El shock anafiláctico y sus características

Descubre qué es el shock anafiláctico y sus características.

El shock anafiláctico y sus características

La anafilaxia es una reacción alérgica de gravedad ocasionada por un agente químico que se convierte en un alérgeno debido a que el sistema inmunitario se torna sensible a dicha sustancia. Cuando la anafilaxia implica un riesgo de muerte, se conoce emplea el término shock. Veamos el shock anafilático y sus características principales.

El shock anafiláctico se presenta de forma repentina a raíz de la penetración en el organismo de sustancias alergénicas a las que la persona está sensibilizada, como ciertos medicamentos, reveladores radiológicos, veneno de insectos, etc.

Los síntomas se presentan como malestar intenso, escalofríos, prurito generalizado, sudoración exagerada, palpitaciones, aumento de la presión arterial, pérdida de la conciencia, enfriamiento de las extremidades, ocasionales convulsiones.

La sintomatología suele predominar en uno de los sistemas, aparato respiratorio, aparato digestivo o la piel.

Si bien el shock anafiláctico puede ocasionar la muerte, bajo un tratamiento adecuado presenta una recuperación rápida.

¿Cuáles son los alérgenos que ocasionan el shock anafiláctico?

La mayoría de los casos de shock anafiláctico son causados por cinco grupos de alérgenos:

Anestésicos: alfadiona, tiopental son los principales anestésicos generales, y la lidocaína es el principal anestésico local.
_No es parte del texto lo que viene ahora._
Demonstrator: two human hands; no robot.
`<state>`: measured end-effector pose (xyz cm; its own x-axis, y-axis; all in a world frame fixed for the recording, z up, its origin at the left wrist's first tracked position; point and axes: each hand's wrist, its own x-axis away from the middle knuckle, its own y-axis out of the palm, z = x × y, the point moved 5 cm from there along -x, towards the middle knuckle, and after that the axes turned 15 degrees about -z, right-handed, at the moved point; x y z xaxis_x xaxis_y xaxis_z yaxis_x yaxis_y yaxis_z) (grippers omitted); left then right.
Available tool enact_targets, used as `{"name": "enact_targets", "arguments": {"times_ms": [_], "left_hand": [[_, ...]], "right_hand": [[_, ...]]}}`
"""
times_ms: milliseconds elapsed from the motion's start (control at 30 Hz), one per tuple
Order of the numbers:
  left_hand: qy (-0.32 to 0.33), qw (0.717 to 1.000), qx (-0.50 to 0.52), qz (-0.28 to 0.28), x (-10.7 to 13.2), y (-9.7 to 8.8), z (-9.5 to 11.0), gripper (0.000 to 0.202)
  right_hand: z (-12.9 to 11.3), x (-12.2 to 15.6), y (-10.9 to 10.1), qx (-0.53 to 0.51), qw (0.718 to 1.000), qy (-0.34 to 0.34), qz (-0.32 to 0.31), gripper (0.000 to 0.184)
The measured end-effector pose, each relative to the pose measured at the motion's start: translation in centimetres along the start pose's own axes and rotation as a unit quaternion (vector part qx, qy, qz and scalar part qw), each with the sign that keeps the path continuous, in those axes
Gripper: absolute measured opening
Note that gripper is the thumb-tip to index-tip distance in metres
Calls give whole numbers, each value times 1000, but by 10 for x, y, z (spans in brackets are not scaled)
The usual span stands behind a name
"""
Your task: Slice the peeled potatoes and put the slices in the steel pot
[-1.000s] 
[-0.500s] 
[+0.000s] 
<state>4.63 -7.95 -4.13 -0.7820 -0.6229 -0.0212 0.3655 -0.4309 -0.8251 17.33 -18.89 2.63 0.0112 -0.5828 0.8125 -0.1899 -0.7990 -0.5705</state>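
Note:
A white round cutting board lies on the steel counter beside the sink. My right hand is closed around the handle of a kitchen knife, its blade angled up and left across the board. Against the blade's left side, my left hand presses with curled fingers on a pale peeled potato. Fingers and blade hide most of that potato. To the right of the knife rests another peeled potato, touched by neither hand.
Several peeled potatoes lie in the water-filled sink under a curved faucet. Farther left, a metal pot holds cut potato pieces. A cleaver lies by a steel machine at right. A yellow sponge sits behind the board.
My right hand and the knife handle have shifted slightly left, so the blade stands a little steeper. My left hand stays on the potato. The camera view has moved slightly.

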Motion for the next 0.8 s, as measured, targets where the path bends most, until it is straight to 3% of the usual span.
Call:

Veneno de insectos: los himenópteros son los insectos que suelen ocasionar el shock y entre ellos, las avispas suelen causar más reacciones que las abejas.

Antálgicos: el ácido acetilsalicílico es el principal responsable.

Productos yodados para contraste (reveladores radiológicos): son más peligrosos administrados de forma intravenosa.

Antibióticos: se considera que son responsables de la mayoría de los casos de shock y entre ellos: la penicilina, la ampicilina y la tetraciclina.

Es importante que el paciente reciba un tratamiento adecuado de forma inmediata para evitar la generalización de la vasodilatación que puede evolucionar en un paro cardio-respiratorio.

La adrenalina o epinefrina es el medicamento más utilizado para combatir el shock, disminuyendo la vasodilatación rápidamente y permitiendo la broncodilatación inmediata. También los corticoides se utilizan para prevenir una reacción tardía.